Fiber optic cables in a transceiver unit

Are you ready for terabit Ethernet? You’ll need decision feedback equalization...

When you talk to most PCB designers about digital signaling, they are used to working with two signal levels: HIGH and LOW, ON and OFF, +5 V and 0 V… any way you want to name it, you’re dealing with binary signals at standard logic levels. This works just fine for most applications on a PCB and is standard for low-speed busses as well as the single-ended portion of interfaces like DDR.

However, in advanced signaling standards like PCIe 5.0 and 50GE networking, multi-level signaling (MLS) schemes, data encoding schemes, and equalization methods are used to increase data transfer rates without increasing clock rates as well as to ensure signal recovery over physically long data links. Equalization schemes have long been used in telecom on the transmit end to ensure sufficient signal strength, but they are also implemented at the receive end to provide signal recovery at the receive side of a link.
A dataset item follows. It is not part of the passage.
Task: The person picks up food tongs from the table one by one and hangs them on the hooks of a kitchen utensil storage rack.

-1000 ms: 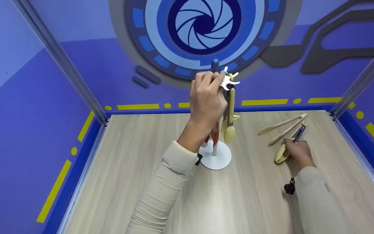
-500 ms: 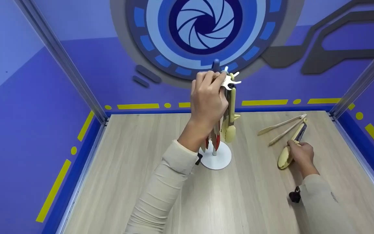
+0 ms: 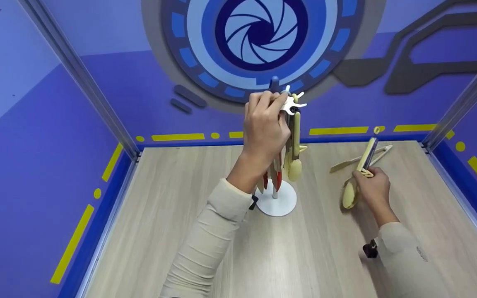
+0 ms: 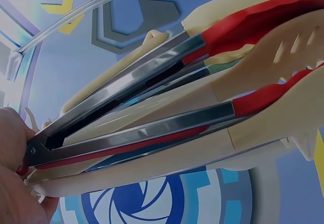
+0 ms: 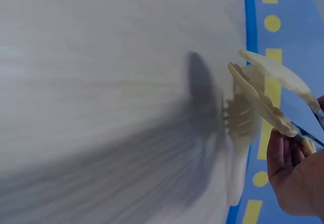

Signals in higher-speed systems, both on the PCB and over copper or fiber, can experience significant inter-symbol interference (ISI) and jitter as well as some external noise. Among the popular equalization schemes used for high speed data links, decision feedback equalization is one popular scheme for estimating the signal level in the presence of various noise sources and accurately recovering data in the received signal. As the world tries to move to 400 Gb/s and beyond, decision feedback equalization and related schemes will be critical for working with data links that use advanced MLS schemes like PAM4.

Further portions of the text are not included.